EXERCISE BRIEF: Give back the line that contains "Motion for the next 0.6" and every following line, exactly as they appear, through the end of the data.

TASK INPUTS:
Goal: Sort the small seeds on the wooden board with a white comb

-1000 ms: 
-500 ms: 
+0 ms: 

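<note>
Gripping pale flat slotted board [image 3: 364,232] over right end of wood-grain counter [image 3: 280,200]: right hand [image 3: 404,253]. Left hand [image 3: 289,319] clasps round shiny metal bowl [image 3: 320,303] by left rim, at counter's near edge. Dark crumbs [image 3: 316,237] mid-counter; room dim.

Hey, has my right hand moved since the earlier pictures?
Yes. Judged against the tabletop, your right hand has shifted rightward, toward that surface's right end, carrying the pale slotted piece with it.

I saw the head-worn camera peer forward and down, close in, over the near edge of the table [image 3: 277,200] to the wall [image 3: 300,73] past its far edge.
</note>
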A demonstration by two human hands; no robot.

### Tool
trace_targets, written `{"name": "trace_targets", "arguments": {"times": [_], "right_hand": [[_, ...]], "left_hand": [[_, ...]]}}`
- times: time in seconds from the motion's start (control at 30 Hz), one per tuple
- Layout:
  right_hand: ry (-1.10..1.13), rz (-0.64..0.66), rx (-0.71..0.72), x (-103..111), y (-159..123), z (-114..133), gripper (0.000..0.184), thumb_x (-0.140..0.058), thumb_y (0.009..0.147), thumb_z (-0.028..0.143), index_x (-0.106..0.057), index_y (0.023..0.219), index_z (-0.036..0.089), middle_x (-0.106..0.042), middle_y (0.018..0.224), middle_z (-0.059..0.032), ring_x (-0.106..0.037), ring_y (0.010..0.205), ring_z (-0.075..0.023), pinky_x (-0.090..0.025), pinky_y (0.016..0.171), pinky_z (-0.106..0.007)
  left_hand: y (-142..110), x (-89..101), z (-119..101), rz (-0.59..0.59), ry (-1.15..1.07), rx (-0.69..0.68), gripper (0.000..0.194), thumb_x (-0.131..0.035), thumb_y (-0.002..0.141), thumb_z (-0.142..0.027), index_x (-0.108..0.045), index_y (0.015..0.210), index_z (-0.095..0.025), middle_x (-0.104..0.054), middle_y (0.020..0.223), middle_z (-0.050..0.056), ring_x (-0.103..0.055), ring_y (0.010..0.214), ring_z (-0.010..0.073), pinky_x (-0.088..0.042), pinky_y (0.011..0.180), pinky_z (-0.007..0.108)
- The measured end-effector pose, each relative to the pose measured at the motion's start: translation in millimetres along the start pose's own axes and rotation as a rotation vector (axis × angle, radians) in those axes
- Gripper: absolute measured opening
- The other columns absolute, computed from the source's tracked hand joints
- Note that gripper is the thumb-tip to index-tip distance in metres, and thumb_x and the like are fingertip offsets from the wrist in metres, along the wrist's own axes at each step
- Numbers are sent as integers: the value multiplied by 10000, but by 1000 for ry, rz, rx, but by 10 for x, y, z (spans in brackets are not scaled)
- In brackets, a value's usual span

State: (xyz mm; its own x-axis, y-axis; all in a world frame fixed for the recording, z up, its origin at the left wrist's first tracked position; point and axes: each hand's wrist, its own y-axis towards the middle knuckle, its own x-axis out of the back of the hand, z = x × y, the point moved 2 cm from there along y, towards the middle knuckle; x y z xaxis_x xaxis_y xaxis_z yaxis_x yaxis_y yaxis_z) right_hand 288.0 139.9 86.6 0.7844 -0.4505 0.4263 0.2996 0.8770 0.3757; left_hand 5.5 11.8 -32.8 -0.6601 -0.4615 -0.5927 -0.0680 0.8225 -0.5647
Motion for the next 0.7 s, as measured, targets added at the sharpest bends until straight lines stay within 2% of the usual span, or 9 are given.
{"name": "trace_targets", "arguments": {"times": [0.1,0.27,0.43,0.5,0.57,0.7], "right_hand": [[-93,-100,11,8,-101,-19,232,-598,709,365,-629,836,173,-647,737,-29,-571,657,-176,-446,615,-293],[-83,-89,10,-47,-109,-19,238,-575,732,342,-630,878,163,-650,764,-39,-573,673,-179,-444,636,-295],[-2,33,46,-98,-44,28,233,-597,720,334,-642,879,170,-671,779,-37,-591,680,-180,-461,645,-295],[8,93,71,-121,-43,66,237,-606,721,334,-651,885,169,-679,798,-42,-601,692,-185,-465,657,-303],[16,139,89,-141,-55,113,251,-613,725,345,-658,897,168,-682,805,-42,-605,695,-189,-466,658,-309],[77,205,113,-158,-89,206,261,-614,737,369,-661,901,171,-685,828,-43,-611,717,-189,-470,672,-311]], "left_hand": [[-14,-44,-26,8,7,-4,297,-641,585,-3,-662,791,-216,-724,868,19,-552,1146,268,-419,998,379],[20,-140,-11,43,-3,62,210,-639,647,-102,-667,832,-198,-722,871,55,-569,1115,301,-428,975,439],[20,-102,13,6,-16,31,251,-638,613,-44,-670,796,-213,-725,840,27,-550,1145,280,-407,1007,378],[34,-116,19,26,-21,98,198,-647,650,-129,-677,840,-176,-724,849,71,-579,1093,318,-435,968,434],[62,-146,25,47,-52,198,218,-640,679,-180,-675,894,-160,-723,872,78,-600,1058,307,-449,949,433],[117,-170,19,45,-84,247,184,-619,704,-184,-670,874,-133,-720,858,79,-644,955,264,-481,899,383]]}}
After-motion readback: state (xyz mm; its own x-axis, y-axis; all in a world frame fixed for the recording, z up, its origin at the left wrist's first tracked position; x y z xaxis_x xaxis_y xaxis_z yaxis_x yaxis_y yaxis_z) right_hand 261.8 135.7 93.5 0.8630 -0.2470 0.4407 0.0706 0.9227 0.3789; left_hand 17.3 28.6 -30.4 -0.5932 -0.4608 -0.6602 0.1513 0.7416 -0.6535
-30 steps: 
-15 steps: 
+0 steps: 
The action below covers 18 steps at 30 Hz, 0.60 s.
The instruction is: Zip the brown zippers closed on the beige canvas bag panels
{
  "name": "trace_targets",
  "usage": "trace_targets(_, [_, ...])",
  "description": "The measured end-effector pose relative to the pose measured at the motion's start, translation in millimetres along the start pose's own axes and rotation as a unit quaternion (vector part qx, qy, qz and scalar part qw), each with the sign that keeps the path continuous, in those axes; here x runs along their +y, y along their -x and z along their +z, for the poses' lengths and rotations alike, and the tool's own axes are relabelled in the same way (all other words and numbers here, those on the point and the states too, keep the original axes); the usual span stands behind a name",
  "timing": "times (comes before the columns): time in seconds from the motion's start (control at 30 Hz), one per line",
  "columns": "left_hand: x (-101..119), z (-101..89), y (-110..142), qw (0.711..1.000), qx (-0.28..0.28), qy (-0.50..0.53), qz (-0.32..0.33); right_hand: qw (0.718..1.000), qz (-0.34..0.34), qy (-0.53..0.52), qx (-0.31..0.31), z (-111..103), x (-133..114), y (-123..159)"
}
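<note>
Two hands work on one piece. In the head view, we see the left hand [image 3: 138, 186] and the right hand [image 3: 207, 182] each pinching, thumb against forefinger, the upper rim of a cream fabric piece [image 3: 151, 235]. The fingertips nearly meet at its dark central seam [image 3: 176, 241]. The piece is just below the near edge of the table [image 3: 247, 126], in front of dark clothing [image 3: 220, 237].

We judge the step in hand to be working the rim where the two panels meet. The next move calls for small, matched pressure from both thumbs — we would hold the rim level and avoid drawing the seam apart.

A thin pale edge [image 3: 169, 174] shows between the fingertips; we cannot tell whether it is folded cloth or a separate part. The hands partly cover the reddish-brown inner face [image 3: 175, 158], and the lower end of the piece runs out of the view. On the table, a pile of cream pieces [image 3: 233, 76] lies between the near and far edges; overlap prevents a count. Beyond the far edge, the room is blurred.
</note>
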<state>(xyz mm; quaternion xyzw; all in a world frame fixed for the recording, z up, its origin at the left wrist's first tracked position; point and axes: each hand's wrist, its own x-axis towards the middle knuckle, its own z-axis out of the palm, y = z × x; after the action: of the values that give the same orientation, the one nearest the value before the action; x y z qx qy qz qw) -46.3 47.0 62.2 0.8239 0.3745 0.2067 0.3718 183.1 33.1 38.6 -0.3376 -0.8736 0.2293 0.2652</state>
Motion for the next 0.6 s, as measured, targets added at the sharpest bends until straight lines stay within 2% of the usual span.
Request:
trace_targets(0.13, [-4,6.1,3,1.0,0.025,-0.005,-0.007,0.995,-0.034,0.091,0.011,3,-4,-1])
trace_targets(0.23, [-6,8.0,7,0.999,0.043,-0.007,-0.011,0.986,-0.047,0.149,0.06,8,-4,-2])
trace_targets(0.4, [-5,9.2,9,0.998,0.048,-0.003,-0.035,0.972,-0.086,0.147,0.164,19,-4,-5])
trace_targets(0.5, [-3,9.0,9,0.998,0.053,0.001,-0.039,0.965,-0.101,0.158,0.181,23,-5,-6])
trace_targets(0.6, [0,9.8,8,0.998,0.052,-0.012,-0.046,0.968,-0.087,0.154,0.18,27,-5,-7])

SOLUTION:
Motion for the next 0.6 s, as measured, targets added at the sharpest bends until straight lines stay within 2% of the usual span.
Request:
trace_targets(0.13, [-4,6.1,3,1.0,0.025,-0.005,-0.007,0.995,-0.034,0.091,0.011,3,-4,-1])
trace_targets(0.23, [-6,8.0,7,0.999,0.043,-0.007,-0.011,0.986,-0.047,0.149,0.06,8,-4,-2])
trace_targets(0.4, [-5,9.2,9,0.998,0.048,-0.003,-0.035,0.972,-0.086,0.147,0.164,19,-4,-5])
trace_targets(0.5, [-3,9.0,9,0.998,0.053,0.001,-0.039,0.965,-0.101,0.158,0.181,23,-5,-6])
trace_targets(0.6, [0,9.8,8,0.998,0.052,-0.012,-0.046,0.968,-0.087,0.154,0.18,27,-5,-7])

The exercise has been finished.